After lunch at Club 33 and a ride through the Haunted Mansion, we all decided to head over to Disney’s adjacent theme park, California Adventure. The moment we walked through the entrance I was greeted by one of the coolest things I’ve ever seen. If you don’t know what you are seeing, you aren’t alone. It made me very sad that the significance of it was probably lost on 99% of the people who entered the gates of the park. I wanted to stand in front of it and preach about the importance of what this building means; about what you can learn from it; how you can emulate in your own life the education for which Disney himself paid the tuition.
Oswald the Lucky Rabbit was Walt Disney’s first major, truly successful animated character.
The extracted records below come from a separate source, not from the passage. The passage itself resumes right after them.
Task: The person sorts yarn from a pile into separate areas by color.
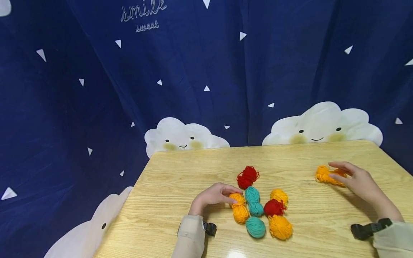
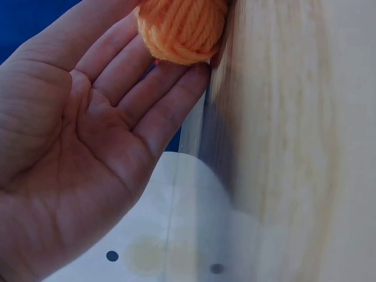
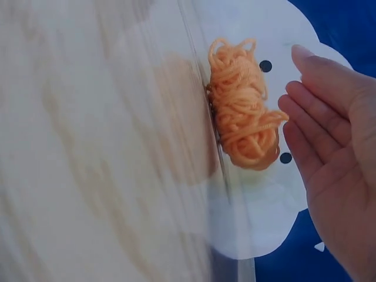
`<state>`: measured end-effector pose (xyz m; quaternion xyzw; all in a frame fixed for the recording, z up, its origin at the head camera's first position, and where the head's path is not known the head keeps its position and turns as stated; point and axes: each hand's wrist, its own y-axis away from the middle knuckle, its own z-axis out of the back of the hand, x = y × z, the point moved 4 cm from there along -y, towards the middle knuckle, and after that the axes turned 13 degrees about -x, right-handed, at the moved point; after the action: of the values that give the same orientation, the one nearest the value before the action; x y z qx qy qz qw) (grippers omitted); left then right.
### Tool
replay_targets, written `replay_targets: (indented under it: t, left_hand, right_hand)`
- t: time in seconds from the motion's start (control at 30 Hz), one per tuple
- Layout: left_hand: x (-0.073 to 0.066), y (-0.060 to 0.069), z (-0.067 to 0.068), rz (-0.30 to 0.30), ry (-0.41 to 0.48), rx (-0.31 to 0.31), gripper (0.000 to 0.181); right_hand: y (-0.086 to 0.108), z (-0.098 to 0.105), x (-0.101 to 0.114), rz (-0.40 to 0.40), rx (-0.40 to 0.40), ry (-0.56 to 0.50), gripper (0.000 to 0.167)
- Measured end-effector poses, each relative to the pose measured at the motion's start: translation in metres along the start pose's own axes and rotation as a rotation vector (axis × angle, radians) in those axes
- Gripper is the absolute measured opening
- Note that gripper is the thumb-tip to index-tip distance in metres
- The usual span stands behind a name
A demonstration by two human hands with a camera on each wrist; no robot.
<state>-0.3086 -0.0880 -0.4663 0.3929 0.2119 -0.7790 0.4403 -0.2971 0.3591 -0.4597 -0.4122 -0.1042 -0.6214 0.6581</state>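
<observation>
At the left of a yarn cluster, my left hand [image 1: 214,195] has its thumb and fingers on either side of an orange yarn skein [image 1: 240,213], pinching its far end. In the left wrist view the fingers reach behind the orange yarn [image 2: 183,29]; the thumb tip is out of frame. Farther right, my right hand [image 1: 358,181] hovers around another orange skein [image 1: 324,175] lying on the table. The right wrist view shows this looped, loose skein [image 3: 241,106] just off the fingertips, with the fingers slightly bent and the thumb apart.
Beside the left hand lie a teal skein [image 1: 253,202], a teal ball [image 1: 255,227], a red skein [image 1: 248,176], a red ball [image 1: 273,208] and two orange balls, one nearer [image 1: 280,227]. They rest on a wooden table [image 1: 180,168] before a blue curtain [image 1: 193,71].
</observation>
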Motion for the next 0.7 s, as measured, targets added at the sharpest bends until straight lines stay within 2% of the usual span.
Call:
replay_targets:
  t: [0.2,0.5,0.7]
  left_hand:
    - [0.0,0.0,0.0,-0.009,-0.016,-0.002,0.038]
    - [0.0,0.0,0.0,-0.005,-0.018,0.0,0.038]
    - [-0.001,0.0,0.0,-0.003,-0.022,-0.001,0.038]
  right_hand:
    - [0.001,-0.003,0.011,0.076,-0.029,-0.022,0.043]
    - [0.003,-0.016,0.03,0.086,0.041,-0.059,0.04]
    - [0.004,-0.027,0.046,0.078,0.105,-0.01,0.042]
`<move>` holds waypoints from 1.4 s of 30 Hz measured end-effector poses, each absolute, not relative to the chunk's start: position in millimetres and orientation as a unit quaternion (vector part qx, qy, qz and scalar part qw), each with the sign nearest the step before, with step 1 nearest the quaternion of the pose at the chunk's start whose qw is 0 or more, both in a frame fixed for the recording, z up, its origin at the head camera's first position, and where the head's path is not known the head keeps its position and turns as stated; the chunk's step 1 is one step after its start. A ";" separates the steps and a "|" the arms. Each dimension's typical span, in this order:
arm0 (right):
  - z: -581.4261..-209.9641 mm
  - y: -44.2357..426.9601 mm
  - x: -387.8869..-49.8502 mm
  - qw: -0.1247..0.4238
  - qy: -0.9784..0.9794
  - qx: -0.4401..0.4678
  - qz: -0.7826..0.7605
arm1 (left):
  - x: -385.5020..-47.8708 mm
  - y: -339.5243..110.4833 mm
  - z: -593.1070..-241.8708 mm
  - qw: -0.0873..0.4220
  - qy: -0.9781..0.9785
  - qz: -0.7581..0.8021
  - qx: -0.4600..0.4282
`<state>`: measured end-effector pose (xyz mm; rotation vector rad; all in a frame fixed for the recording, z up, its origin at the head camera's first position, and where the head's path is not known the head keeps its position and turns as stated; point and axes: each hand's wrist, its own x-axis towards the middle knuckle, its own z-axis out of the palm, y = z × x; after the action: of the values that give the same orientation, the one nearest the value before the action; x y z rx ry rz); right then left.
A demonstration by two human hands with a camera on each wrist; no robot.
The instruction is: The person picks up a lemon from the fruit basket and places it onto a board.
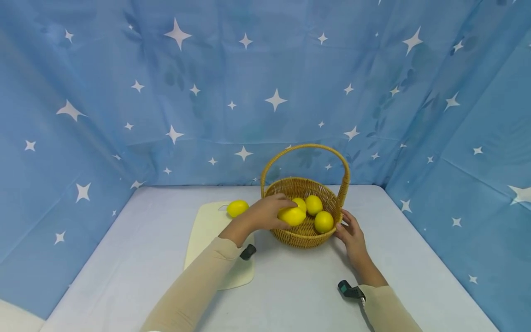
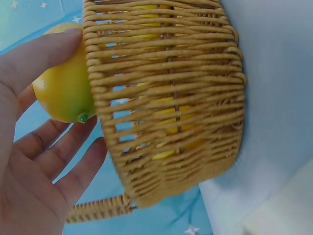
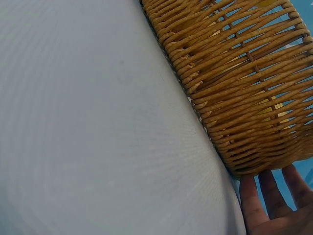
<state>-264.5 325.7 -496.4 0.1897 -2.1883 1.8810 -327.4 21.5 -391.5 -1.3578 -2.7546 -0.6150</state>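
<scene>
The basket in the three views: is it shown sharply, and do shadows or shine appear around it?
Head view: even light, the basket slightly soft, a faint shadow on the table beside the right hand; left wrist view: weave clear, pale sheen on the held lemon, lower-right corner blurred; right wrist view: weave clear, table darker near the basket.

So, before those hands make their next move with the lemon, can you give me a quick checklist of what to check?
1. Held lemon secure: ok, pinched by the left hand.
2. Basket upright on the table: ok.
3. Right hand at the basket's side: ok, fingertips touching it; how firmly, cannot tell.
4. Room inside: ok, bare weave shows beside three lemons.
5. Held lemon clear of those inside: cannot tell; it overlaps one in the head view.
6. Cutting board free of lemons: not ok, one lemon at its far end.
</scene>
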 end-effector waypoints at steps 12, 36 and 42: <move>-484.1 322.3 -255.7 0.121 -0.753 0.066 0.644 | -310.3 -11.1 -391.3 0.075 -0.870 -0.186 -0.450; -482.2 318.4 -254.5 0.116 -0.763 0.065 0.633 | -318.6 -128.2 -383.5 0.166 -0.911 -0.223 -0.303; -494.0 325.0 -263.0 0.117 -0.760 0.066 0.636 | -325.7 -157.4 -384.7 0.161 -0.928 -0.240 -0.235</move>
<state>-263.0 325.0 -494.0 0.1924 -2.2254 1.8611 -325.7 -157.4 -384.7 -0.6712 -2.6496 -0.6855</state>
He created him with Ub Iwerks, and in the 1920′s and 1930′s, Oswald was distributed by Universal Pictures. Oswald became very famous before being taken away from his then-27-year old creator. It was devastating, and one of the reasons Disney vowed to never be in a position to lose creative control again. It was the pain of this loss that drove Walt to create what is now the most famous animated character in the history of the world: Mickey Mouse. It was the feeling of helplessness that made him become the equivalent of an entrepreneurial dictator; a model that I think works in certain creative fields.
Had Walt Disney quit when he saw his intellectual baby taken from him, he would have been washed up and embittered before his reign began. He suffered a huge professional, personal, and emotional loss, yet it was how he reacted to it that caused him to become the giant he is today. Had he sat around and wallowed in self-pity, none of us would have heard of the boy from Kansas City. There would be no Disneyland. There would be no Walt Disney World. Everything that followed would never have come into existence; no Lion King, Beauty and the Beast, Little Mermaid, or Aladdin. The Disney company wouldn’t own Pixar – if Pixar would even exist, who knows how things are interconnected? – as the animation industry may never have become popular were it not for the rise of Snow White and the Seven Dwarfs (it isn’t an accident that Disney’s corporate headquarters is built on pillars held up by sculptures of Bashful, Doc, Dopey, Grumpy, Happy, Sleepy, and Sneezy; it’s poetic allegory).
It may be subtle. It may go unnoticed by almost everyone who buys a ticket to the Disneyland theme park. But if you know the story, you are looking at some of the most powerful lessons you can ever learn in life or business:
- Never give up when disaster strikes because odds are, it will strike. You have to build a life, and a company, that can withstand the storms, not avoid them.
- Protect yourself and never be in a position where your intellectual property or capital can be taken from you without your consent or fair compensation.
- Always retain creative control if you are the type that needs it to thrive. No amount of money can make up for its loss.
It’s a human story repeated countless times. You probably walk right by them without paying attention. Yet, today, directly across the street from the Magic Kingdom, the first thing you encounter in California Adventure is Oswald’s tire shop. I think it is not only fitting, but one of the most respectful things Iger could have done for the namesake of the company, who wasn’t around to see things made right.